Print the whole listing, keeping every line exactly as given.
********
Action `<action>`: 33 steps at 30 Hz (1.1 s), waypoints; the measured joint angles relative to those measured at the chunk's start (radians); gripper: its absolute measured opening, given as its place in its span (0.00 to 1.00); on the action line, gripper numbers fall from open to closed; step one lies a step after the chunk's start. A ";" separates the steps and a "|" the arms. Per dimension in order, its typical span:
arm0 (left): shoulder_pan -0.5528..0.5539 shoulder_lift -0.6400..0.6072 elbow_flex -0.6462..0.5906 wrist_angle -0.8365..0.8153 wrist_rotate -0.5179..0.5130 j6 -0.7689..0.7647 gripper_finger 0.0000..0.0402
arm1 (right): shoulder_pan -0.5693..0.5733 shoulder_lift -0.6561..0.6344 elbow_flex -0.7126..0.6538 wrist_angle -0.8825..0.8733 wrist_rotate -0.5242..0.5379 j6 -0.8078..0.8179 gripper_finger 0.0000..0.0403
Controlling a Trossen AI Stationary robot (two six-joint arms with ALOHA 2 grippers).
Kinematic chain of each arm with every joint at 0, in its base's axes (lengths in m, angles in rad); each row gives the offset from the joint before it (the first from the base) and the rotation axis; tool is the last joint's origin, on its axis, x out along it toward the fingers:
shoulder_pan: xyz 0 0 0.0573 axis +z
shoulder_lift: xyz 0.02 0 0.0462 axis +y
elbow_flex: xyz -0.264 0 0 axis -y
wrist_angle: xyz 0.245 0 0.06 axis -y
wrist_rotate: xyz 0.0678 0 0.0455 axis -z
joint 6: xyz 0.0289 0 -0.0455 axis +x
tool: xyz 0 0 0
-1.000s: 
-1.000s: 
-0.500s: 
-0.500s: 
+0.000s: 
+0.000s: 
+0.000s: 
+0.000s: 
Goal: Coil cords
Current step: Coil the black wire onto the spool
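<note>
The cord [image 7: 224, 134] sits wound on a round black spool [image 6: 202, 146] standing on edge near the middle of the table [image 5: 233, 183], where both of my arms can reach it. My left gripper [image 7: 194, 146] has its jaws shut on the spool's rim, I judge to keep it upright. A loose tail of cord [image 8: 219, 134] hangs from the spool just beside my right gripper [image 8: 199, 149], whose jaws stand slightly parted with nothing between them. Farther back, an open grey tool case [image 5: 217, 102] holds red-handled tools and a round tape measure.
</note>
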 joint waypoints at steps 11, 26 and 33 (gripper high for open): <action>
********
Completed exercise |
Action `<action>`: 33 steps at 30 Hz (1.1 s), waypoints; the measured joint angles relative to those measured at the chunk's start (radians); gripper: its absolute measured opening, given as its place in its span (0.00 to 1.00); on the action line, gripper numbers fall from open to closed; step one lies a step after the chunk's start. A ";" separates the steps and a "|" the arms. Per dimension in order, its typical span:
arm0 (left): shoulder_pan -0.5528..0.5539 shoulder_lift -0.6400..0.6072 elbow_flex -0.6462..0.5906 wrist_angle -0.8365..0.8153 wrist_rotate -0.5179..0.5130 j6 -0.7689..0.7647 gripper_finger 0.0000..0.0402
arm1 (right): shoulder_pan -0.5693..0.5733 shoulder_lift -0.6561..0.6344 elbow_flex -0.7126..0.6538 wrist_angle -0.8825..0.8733 wrist_rotate -0.5242..0.5379 j6 -0.8078..0.8179 gripper_finger 0.0000..0.0403
Controlling a Trossen AI Stationary robot (two six-joint arms with ALOHA 2 grippers).
Kinematic chain of each arm with every joint at 0, in its base's axes (lengths in m, angles in rad); each row gives the offset from the joint before it (the first from the base) and the rotation axis; tool is the last joint's origin, on its axis, x out along it toward the fingers:
shoulder_pan: xyz 0 0 0.0573 axis +z
shoulder_lift: xyz 0.02 0 0.0462 axis +y
elbow_flex: xyz -0.264 0 0 axis -y
wrist_angle: xyz 0.245 0 0.06 axis -y
wrist_rotate: xyz 0.0678 0 0.0455 axis -z
joint 6: xyz 0.0289 0 -0.0455 axis +x
tool: xyz 0 0 0
-1.000s: 
-1.000s: 
-0.500s: 
-0.500s: 
+0.000s: 
+0.000s: 
+0.000s: 
+0.000s: 
Goal: Coil cords
Current step: Coil the black wire onto the spool
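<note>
The cord [image 7: 224, 134] sits wound on a round black spool [image 6: 202, 146] standing on edge near the middle of the table [image 5: 233, 183], where both of my arms can reach it. My left gripper [image 7: 194, 146] has its jaws shut on the spool's rim, I judge to keep it upright. A loose tail of cord [image 8: 219, 134] hangs from the spool just beside my right gripper [image 8: 199, 149], whose jaws stand slightly parted with nothing between them. Farther back, an open grey tool case [image 5: 217, 102] holds red-handled tools and a round tape measure.
</note>
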 joint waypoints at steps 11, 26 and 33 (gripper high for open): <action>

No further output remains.